◆ **Problem requirements**
A line containing "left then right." appears in the material below. Return exactly every line from the first through that one, and only those.
--- Material provided Enclosed Below ---
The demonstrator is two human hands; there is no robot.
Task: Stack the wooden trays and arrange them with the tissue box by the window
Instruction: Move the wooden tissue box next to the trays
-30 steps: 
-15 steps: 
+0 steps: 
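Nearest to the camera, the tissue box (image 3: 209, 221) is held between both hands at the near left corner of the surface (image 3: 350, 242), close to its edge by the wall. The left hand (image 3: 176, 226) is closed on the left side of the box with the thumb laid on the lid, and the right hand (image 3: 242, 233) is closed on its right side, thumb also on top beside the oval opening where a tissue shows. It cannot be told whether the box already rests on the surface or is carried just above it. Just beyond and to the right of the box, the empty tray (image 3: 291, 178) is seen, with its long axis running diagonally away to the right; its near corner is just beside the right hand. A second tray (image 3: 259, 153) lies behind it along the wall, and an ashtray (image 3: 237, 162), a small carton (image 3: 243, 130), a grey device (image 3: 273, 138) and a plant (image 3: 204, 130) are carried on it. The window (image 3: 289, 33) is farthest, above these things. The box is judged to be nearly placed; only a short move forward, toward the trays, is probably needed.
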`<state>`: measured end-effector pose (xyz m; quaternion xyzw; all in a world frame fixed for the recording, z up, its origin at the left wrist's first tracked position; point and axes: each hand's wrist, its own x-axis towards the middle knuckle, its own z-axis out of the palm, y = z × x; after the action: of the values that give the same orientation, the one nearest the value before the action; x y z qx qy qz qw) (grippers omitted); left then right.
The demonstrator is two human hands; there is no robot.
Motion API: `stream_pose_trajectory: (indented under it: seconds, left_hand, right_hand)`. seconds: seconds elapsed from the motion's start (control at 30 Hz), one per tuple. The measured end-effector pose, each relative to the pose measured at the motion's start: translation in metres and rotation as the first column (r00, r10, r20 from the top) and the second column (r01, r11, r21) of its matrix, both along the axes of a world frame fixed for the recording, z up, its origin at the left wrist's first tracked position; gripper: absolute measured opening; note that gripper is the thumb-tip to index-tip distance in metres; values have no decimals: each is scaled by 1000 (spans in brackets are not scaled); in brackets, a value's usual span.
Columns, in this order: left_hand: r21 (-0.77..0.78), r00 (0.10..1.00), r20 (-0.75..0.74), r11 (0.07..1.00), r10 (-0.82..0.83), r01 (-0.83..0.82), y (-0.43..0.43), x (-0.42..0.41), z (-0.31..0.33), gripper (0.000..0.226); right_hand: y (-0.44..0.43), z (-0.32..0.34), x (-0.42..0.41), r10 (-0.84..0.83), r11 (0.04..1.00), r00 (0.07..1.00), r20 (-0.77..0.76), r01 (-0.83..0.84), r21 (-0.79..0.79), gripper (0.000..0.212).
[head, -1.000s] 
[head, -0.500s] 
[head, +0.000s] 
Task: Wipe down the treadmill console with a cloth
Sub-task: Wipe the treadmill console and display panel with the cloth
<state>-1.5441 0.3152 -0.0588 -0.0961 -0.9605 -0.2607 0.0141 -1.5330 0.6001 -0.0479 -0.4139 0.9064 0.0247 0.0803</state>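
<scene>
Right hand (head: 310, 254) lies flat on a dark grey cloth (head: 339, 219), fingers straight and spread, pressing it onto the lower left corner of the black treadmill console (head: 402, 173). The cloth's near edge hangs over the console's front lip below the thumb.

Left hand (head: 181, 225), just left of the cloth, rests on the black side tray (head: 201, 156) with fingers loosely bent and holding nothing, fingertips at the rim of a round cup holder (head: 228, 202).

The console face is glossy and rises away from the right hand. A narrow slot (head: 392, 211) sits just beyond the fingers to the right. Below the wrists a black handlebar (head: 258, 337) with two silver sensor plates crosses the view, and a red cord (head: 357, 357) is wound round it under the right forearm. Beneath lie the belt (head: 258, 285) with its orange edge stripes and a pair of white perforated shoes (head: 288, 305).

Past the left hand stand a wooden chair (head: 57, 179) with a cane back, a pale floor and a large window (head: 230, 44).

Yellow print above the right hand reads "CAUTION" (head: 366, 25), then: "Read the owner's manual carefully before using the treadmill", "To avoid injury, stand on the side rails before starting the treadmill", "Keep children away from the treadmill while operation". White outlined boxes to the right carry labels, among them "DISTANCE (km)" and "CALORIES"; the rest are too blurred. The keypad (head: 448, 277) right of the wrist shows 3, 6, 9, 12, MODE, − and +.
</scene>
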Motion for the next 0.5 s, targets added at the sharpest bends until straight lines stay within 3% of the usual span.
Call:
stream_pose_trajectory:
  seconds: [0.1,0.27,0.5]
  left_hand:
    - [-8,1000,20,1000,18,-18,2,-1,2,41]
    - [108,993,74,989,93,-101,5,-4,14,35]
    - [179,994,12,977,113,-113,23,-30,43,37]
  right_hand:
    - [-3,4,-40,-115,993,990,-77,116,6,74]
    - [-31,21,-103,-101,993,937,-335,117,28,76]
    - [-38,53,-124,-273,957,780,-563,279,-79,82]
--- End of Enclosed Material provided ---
◆ **Problem solution**
The demonstrator is two human hands; there is no robot.
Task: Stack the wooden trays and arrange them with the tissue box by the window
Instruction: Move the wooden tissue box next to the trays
-30 steps: 
-15 steps: 
+0 steps: 
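Nearest to the camera, the tissue box (image 3: 209, 221) is held between both hands at the near left corner of the surface (image 3: 350, 242), close to its edge by the wall. The left hand (image 3: 176, 226) is closed on the left side of the box with the thumb laid on the lid, and the right hand (image 3: 242, 233) is closed on its right side, thumb also on top beside the oval opening where a tissue shows. It cannot be told whether the box already rests on the surface or is carried just above it. Just beyond and to the right of the box, the empty tray (image 3: 291, 178) is seen, with its long axis running diagonally away to the right; its near corner is just beside the right hand. A second tray (image 3: 259, 153) lies behind it along the wall, and an ashtray (image 3: 237, 162), a small carton (image 3: 243, 130), a grey device (image 3: 273, 138) and a plant (image 3: 204, 130) are carried on it. The window (image 3: 289, 33) is farthest, above these things. The box is judged to be nearly placed; only a short move forward, toward the trays, is probably needed.
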`<state>`: measured end-effector pose (xyz m; quaternion xyzw; all in a world frame fixed for the recording, z up, its origin at the left wrist's first tracked position; point and axes: each hand's wrist, its own x-axis towards the middle knuckle, its own z-axis out of the palm, y = z × x; after the action: of the values that give the same orientation, the one nearest the value before the action; x y z qx qy qz qw) (grippers omitted); left then right.

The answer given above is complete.